In the binary or confidence case skce(p, y, estimator = "biased") equals
mmce(p, y, bandwidth)^2; that is, mmce() is the square root of the biased
SKCE estimator.
Let e_i be the residual for observation i and k the kernel.
In the confidence and binary cases the residual is the scalar
e_i = c_i - \rho_i, where \rho_i is the scalar
confidence (the predicted event probability for binary inputs, or the
top-label probability for the confidence reduction) and c_i the
corresponding binary target. The kernel is the scalar Laplacian kernel
k(\rho_i, \rho_j) = \exp(-|\rho_i - \rho_j| / h) with bandwidth h, and the
kernel term is h_{ij} = e_i e_j k(\rho_i, \rho_j).
In the canonical multiclass case the residual is the vector
e_i = \mathbf{1}_{y_i} - p_i in
\mathbb{R}^K, where \mathbf{1}_{y_i} is the one-hot
encoding of the label. The matrix-valued kernel is
k(s, t) = \tilde k(s, t) I_K with
\tilde k the Laplacian kernel
\tilde k(s, t) = \exp(-\lVert s - t \rVert_2 / h) on the probability vectors, using the
Euclidean norm on the simplex. The kernel term is then
h_{ij} = \tilde k(p_i, p_j)\, \langle e_i, e_j \rangle.
Writing H = [h_{ij}], the three estimators of
Widmann et al. (2019, Table 1) are
\widehat{\mathrm{SKCE}}_b = \frac{1}{n^2} \sum_{i,j} h_{ij},
\widehat{\mathrm{SKCE}}_{uq} =
\binom{n}{2}^{-1} \sum_{i < j} h_{ij},
\widehat{\mathrm{SKCE}}_{ul} =
\lfloor n/2 \rfloor^{-1}
\sum_{i = 1}^{\lfloor n/2 \rfloor} h_{2i-1,\,2i}.

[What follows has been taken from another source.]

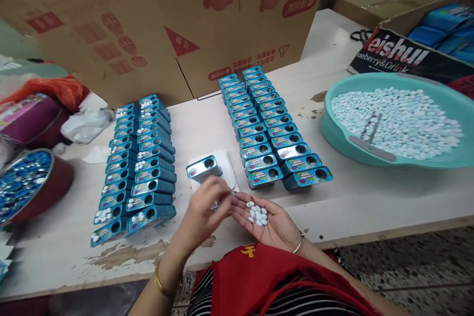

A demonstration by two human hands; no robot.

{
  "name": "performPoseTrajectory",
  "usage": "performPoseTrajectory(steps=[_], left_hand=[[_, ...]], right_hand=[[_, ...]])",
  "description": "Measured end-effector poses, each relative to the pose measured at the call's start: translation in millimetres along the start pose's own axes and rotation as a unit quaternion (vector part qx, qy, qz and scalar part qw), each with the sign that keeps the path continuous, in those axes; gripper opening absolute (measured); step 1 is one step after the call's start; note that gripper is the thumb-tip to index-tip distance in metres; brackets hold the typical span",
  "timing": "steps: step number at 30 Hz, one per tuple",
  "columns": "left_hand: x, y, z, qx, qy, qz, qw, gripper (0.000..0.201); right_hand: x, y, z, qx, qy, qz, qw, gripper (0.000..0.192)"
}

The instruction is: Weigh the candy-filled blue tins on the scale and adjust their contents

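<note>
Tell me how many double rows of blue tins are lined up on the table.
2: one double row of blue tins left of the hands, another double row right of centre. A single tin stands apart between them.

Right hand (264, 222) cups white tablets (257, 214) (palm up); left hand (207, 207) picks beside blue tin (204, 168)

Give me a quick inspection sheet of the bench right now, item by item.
Surface: white table, paint worn at its near edge.
Job's things: open tin alone at centre; white tablets lie in the right hand; two blocks of tins, left rows topped with tablets, right rows without.
Clutter: teal basin of tablets with a scoop; red bowl of lids; plastic bags far left.
Grippers: left hand picks at the right palm.
Cables: nothing seen.
Surroundings: cardboard box behind; printed carton right.
</note>
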State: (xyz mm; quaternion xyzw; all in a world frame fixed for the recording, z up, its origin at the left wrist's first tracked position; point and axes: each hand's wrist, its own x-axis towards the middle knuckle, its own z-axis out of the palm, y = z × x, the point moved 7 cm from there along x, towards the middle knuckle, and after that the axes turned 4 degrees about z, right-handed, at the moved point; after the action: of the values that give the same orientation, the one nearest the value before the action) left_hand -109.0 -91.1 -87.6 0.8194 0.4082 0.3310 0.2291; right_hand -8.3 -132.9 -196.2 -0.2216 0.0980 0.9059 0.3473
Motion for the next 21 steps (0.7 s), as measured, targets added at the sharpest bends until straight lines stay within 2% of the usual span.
performPoseTrajectory(steps=[2, 3, 7, 12, 16, 21], left_hand=[[9.9, -12.4, -26.1, 0.044, 0.082, -0.015, 0.996, 0.004], [13.4, -19.6, -35.2, 0.06, 0.102, -0.029, 0.992, 0.003], [15.8, -43.9, -50.5, 0.088, 0.095, -0.079, 0.988, 0.009], [-2.7, -56.2, -75.6, 0.098, 0.176, -0.126, 0.971, 0.013], [-12.8, -64.6, -84.3, 0.084, 0.192, -0.148, 0.966, 0.014], [-14.4, -66.4, -83.9, 0.1, 0.188, -0.139, 0.967, 0.014]], right_hand=[[0.9, -1.1, -0.1, -0.017, 0.001, -0.001, 1.0, 0.029], [1.0, -1.6, -1.1, -0.023, 0.001, -0.002, 1.0, 0.029], [-2.2, -5.2, -10.3, -0.034, 0.009, -0.009, 0.999, 0.028], [-13.5, -11.0, -34.2, -0.054, 0.067, -0.004, 0.996, 0.025], [-23.1, -17.9, -54.0, -0.099, 0.101, -0.014, 0.99, 0.02], [-27.5, -18.1, -67.3, -0.125, 0.103, -0.008, 0.987, 0.021]])
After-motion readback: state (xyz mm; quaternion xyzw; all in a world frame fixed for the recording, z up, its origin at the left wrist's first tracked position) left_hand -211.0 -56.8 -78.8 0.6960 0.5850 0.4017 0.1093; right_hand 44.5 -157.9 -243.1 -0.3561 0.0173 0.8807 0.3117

The biased estimator "biased" keeps the diagonal terms i = j and is
the V-statistic underlying mmce(); the diagonal contributes
n^{-2}\sum_i \lVert e_i \rVert^2 > 0, so it
is biased upward and need not vanish even under perfect finite-sample
calibration. The unbiased estimator "uq" drops the diagonal and divides by
n(n-1); it costs O(n^2). The unbiased estimator "ul" sums over
the disjoint pairs (1, 2), (3, 4), \ldots and costs O(n). The
unbiased estimators can be negative in finite samples because they are
unbiased estimates of a nonnegative quantity; only the biased estimator is
guaranteed nonnegative.
Value
A single numeric value, the squared kernel calibration error
estimate. For estimator = "biased" the value is nonnegative; the unbiased
estimators may be negative in finite samples.
References
Widmann, D., Lindsten, F., & Zachariah, D. (2019). Calibration tests in multi-class classification: A unifying framework. Advances in Neural Information Processing Systems 32. arXiv:1910.11385.
Kumar, A., Sarawagi, S., & Jain, U. (2018). Trainable calibration measures for neural networks from kernel mean embeddings. Proceedings of the 35th International Conference on Machine Learning.
See Also
Examples
set.seed(31)
p <- stats::runif(200)
y <- rbinom(200, 1, p)
# Unbiased U-statistic estimate of the squared kernel calibration error.
skce(p, y)
# The biased estimator equals mmce()^2.
all.equal(skce(p, y, estimator = "biased"), mmce(p, y)^2)
# Canonical (strong) multiclass calibration from a probability matrix.
set.seed(32)
prob <- matrix(stats::runif(150 * 3), ncol = 3)
prob <- prob / rowSums(prob)
labels <- max.col(prob)
skce(prob, labels, type = "canonical")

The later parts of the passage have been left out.